**Exercise**
Return only the lines running from the top of the entries to the line with "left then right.", inclusive, exactly as written.

[Items from a data source]
______________________________

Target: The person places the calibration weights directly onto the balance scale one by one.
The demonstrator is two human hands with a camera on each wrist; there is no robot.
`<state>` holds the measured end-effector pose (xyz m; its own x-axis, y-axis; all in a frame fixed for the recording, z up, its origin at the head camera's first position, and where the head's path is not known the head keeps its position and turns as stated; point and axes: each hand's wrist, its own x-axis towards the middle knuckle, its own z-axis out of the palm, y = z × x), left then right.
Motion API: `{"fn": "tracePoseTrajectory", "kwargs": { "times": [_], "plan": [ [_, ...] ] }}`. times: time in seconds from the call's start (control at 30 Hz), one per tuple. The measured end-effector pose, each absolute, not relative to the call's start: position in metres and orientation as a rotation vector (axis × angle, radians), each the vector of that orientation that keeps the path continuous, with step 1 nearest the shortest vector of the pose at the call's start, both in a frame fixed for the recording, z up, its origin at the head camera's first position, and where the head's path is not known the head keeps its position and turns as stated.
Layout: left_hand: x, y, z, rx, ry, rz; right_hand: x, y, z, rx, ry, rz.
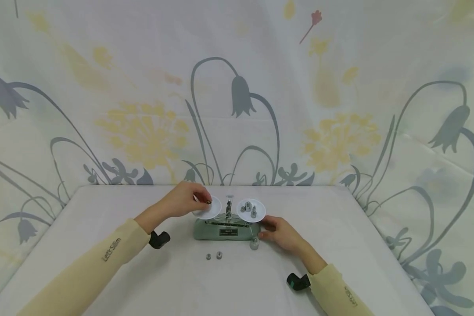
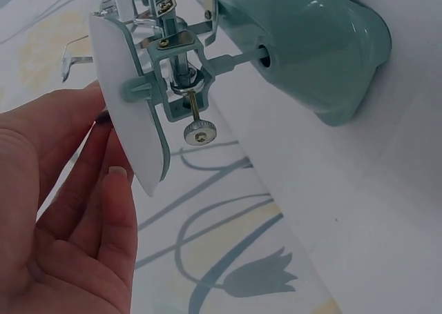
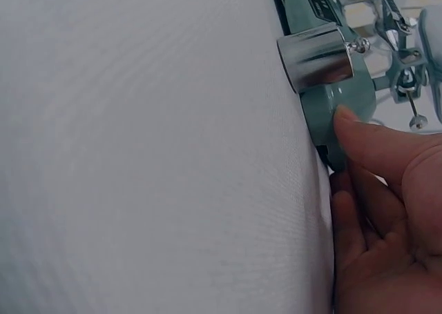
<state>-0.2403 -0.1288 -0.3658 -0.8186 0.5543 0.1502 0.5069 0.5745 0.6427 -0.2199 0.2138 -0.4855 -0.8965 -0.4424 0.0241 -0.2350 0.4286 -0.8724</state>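
A balance scale with a green base (image 1: 225,230) stands mid-table. My left hand (image 1: 202,200) pinches a small brass weight (image 1: 208,202) just over the white left pan (image 1: 209,211). In the left wrist view the fingers (image 2: 114,190) lie by the edge of that pan (image 2: 128,114). The right pan (image 1: 257,215) carries a few grey weights (image 1: 248,206). My right hand (image 1: 267,229) rests against the base's right end, and a straight finger (image 3: 366,131) touches the green casing (image 3: 345,96). A large silver cylinder weight (image 1: 254,243) (image 3: 321,55) stands on the table beside it.
Two small grey weights (image 1: 213,256) lie on the white table (image 1: 102,206) in front of the scale. A flowered cloth (image 1: 237,96) hangs behind and at both sides. A black wrist camera sits on each forearm (image 1: 159,239) (image 1: 298,281).
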Motion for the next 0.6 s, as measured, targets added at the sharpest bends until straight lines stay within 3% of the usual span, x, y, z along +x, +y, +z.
{"fn": "tracePoseTrajectory", "kwargs": {
  "times": [0.6],
  "plan": [
    [-0.2425,-0.1305,-0.3677,0.893,2.734,1.063,-0.2167,0.2117,-0.4842,-0.594,2.488,-1.459]
  ]
}}
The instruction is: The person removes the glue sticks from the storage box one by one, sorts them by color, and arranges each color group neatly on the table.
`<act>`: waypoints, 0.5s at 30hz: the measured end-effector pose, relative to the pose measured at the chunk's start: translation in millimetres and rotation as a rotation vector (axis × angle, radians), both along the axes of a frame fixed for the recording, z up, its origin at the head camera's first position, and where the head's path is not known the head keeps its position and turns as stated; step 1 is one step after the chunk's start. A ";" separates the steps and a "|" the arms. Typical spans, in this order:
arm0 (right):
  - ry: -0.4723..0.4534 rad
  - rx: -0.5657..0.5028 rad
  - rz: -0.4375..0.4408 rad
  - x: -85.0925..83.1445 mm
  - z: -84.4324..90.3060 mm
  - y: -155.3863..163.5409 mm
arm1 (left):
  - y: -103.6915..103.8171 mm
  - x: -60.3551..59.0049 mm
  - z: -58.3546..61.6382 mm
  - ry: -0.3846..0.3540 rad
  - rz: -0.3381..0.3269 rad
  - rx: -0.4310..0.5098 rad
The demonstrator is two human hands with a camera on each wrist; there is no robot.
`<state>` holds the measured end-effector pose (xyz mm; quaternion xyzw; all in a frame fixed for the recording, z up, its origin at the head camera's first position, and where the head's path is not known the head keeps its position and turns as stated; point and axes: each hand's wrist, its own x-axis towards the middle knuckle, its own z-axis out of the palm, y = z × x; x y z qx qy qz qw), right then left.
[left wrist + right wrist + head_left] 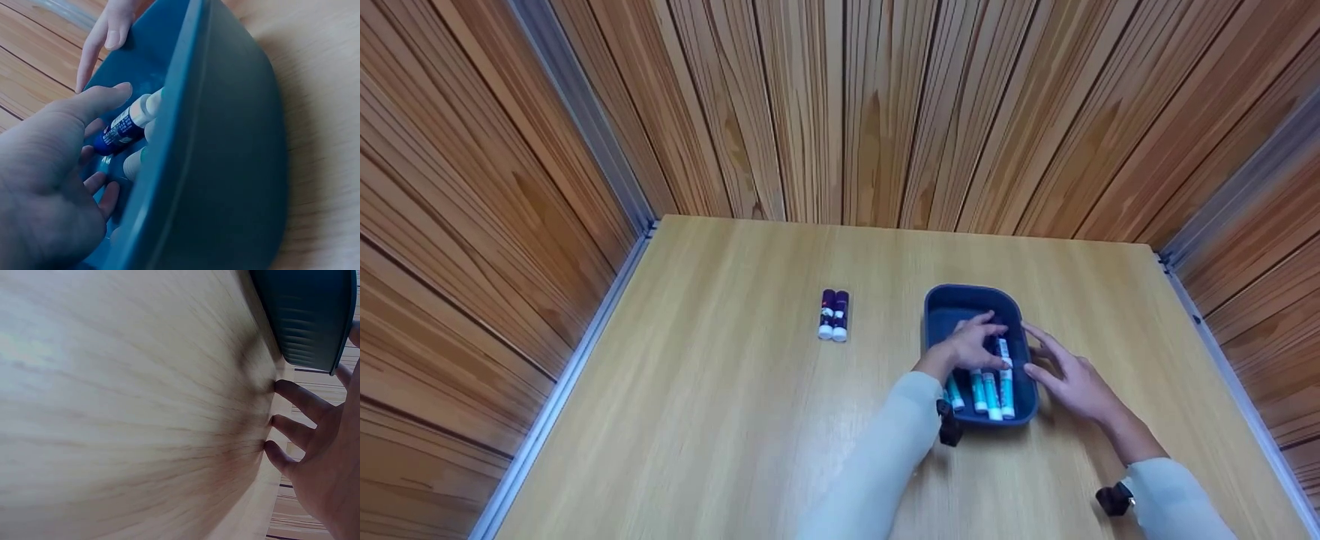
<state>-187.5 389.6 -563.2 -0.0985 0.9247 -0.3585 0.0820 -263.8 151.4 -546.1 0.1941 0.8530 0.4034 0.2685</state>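
Note:
My left hand [971,345] reaches into a dark blue plastic bin [969,289], its fingers spread over several teal-and-white glue sticks [992,397]. In the left wrist view, a dark blue glue stick [119,132] with a white end lies between the thumb and the fingers, the thumb standing off from it. White ends of other sticks show beside it, partly behind the bin wall. My right hand [1072,382] is at the bin's right side with thumb and a fingertip at the rim. In the right wrist view its other fingers are extended outside the bin, near the tabletop.
Two purple glue sticks [833,315] with white ends lie side by side on the wooden table [720,360], left of the bin. Wood-panelled walls [870,112] enclose the back and sides, with metal rails [577,390] along the table's side edges.

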 end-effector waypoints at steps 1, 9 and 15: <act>0.002 -0.002 0.002 -0.1 -0.4 0.1 | 0.1 0.3 0.3 0.013 -0.009 -0.016; 0.002 -0.016 0.003 1.0 -3.4 0.6 | 3.3 1.7 -1.4 0.081 0.042 -0.067; -0.027 -0.021 -0.009 1.5 -0.9 0.9 | 7.4 2.4 -3.6 0.103 0.140 -0.059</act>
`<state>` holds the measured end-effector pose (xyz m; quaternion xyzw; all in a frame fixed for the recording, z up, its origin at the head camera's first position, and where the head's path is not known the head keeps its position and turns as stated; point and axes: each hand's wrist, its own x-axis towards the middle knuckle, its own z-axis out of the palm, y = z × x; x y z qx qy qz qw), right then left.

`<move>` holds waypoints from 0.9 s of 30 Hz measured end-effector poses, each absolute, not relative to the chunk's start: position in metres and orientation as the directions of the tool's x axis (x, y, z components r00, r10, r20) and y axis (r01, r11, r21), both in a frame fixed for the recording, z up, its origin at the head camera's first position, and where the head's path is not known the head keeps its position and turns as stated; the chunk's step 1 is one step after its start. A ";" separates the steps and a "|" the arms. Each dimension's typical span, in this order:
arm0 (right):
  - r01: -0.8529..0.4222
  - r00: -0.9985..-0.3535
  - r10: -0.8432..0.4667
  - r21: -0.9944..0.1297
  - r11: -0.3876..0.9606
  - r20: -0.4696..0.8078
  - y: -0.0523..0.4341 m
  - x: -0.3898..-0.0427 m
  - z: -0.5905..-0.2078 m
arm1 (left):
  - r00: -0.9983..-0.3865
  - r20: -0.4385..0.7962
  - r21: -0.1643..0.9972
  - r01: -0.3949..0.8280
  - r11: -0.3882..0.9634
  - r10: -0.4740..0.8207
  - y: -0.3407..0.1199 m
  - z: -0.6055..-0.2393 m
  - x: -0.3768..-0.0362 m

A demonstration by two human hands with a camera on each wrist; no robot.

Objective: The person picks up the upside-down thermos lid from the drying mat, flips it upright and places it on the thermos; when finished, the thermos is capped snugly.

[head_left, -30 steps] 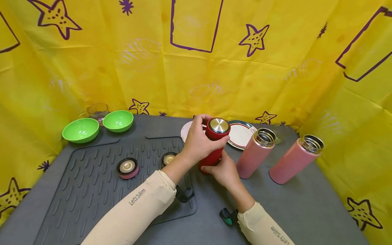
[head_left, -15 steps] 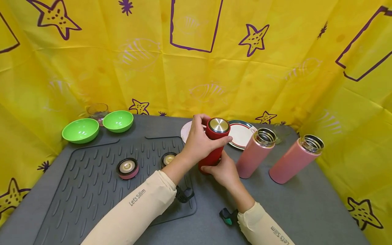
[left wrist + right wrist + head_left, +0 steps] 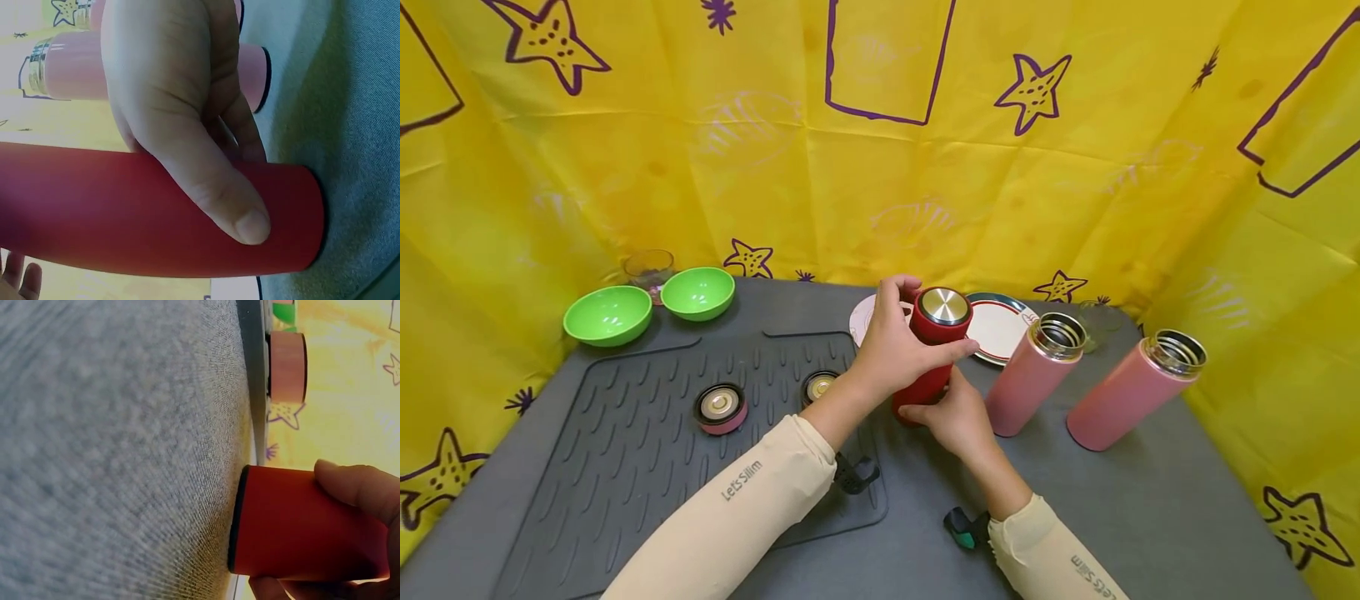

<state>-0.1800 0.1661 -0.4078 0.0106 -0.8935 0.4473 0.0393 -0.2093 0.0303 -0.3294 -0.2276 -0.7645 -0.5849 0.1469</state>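
A red thermos bottle (image 3: 927, 379) with a shiny steel disc on its lid (image 3: 944, 307) stands upright on the grey tabletop. From above, my left hand (image 3: 895, 350) grips its upper part, thumb across the front and fingers round the far side. Low on the bottle my right hand (image 3: 958, 417) holds the body; its thumb lies along the red wall in the left wrist view. The black bottom rim of the thermos (image 3: 306, 525) is right at the cloth in the right wrist view. Two lidless pink thermos bottles (image 3: 1033, 379) (image 3: 1131, 396) stand to the right.
On the left lies a grey ridged mat (image 3: 647, 458) bearing an upturned pink lid (image 3: 720, 408) and a second lid (image 3: 817, 386) partly behind the left forearm. Two green bowls (image 3: 608, 317) (image 3: 697, 293), a clear glass (image 3: 647, 265) and plates (image 3: 996, 327) are near the yellow curtain (image 3: 760, 183).
The head view has shifted slightly, moving the scene a little to the right. My left thumb reaches slightly farther across the red thermos bottle; both hands keep their places on it.
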 end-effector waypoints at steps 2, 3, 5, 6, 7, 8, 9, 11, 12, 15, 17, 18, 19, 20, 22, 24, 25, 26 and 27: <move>-0.051 -0.996 0.022 -0.794 0.606 0.081 0.167 -0.180 -0.408 | -0.852 0.500 0.823 0.524 0.219 0.156 0.033 -0.329 -0.210; -0.052 -0.996 0.022 -0.791 0.609 0.082 0.167 -0.180 -0.407 | -0.847 0.508 0.819 0.531 0.216 0.156 0.033 -0.329 -0.210; -0.061 -0.996 0.018 -0.783 0.620 0.092 0.167 -0.179 -0.407 | -0.837 0.519 0.814 0.546 0.199 0.171 0.032 -0.329 -0.210; -0.066 -0.995 0.016 -0.778 0.624 0.097 0.167 -0.179 -0.407 | -0.832 0.523 0.813 0.552 0.186 0.183 0.031 -0.328 -0.209; -0.070 -0.995 0.013 -0.774 0.629 0.101 0.166 -0.179 -0.407 | -0.828 0.524 0.813 0.556 0.174 0.197 0.031 -0.328 -0.210; -0.077 -0.994 0.008 -0.771 0.632 0.106 0.166 -0.178 -0.406 | -0.826 0.522 0.815 0.557 0.161 0.211 0.030 -0.328 -0.209; -0.082 -0.994 0.006 -0.768 0.635 0.110 0.166 -0.178 -0.406 | -0.825 0.518 0.819 0.555 0.148 0.224 0.029 -0.328 -0.209; -0.083 -0.994 0.004 -0.767 0.636 0.111 0.166 -0.178 -0.406 | -0.825 0.510 0.823 0.550 0.139 0.243 0.029 -0.328 -0.209; -0.082 -0.994 0.004 -0.769 0.633 0.109 0.166 -0.177 -0.406 | -0.831 0.501 0.829 0.541 0.141 0.242 0.029 -0.329 -0.209; -0.071 -0.995 0.012 -0.779 0.623 0.099 0.166 -0.178 -0.406 | -0.856 0.473 0.847 0.507 0.160 0.209 0.032 -0.329 -0.208; -0.065 -0.996 0.013 -0.789 0.610 0.092 0.166 -0.178 -0.407 | -0.870 0.463 0.851 0.490 0.189 0.170 0.035 -0.329 -0.207; -0.062 -0.996 0.015 -0.791 0.608 0.089 0.166 -0.179 -0.407 | -0.872 0.464 0.851 0.487 0.197 0.154 0.036 -0.329 -0.207; -0.059 -0.996 0.018 -0.792 0.608 0.088 0.166 -0.179 -0.408 | -0.870 0.470 0.846 0.492 0.205 0.147 0.036 -0.329 -0.208; -0.058 -0.996 0.018 -0.792 0.608 0.087 0.166 -0.179 -0.408 | -0.867 0.476 0.840 0.498 0.214 0.147 0.036 -0.329 -0.208; -0.056 -0.996 0.017 -0.788 0.613 0.084 0.167 -0.179 -0.408 | -0.857 0.488 0.831 0.514 0.215 0.164 0.034 -0.329 -0.209; -0.053 -0.997 0.017 -0.782 0.621 0.081 0.167 -0.179 -0.407 | -0.849 0.490 0.828 0.524 0.199 0.197 0.031 -0.329 -0.210; -0.051 -0.997 0.018 -0.780 0.623 0.080 0.167 -0.179 -0.407 | -0.848 0.486 0.829 0.524 0.195 0.212 0.030 -0.329 -0.211; -0.052 -0.997 0.016 -0.778 0.626 0.080 0.167 -0.179 -0.407 | -0.848 0.481 0.832 0.522 0.187 0.224 0.028 -0.329 -0.211; -0.053 -0.997 0.015 -0.777 0.627 0.080 0.167 -0.179 -0.406 | -0.849 0.474 0.838 0.517 0.177 0.235 0.028 -0.329 -0.212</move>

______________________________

**Result below**
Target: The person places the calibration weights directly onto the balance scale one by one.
The demonstrator is two human hands with a camera on each wrist; there is no robot.
`<state>` holds the measured end-effector pose (xyz m; its own x-axis, y-axis; all in a frame fixed for the recording, z up, its origin at the head camera's first position, and where the head's path is not known the head keeps its position and turns as stated; point and axes: each hand's wrist, its own x-axis towards the middle knuckle, its own z-axis out of the palm, y = z × x), left then right.

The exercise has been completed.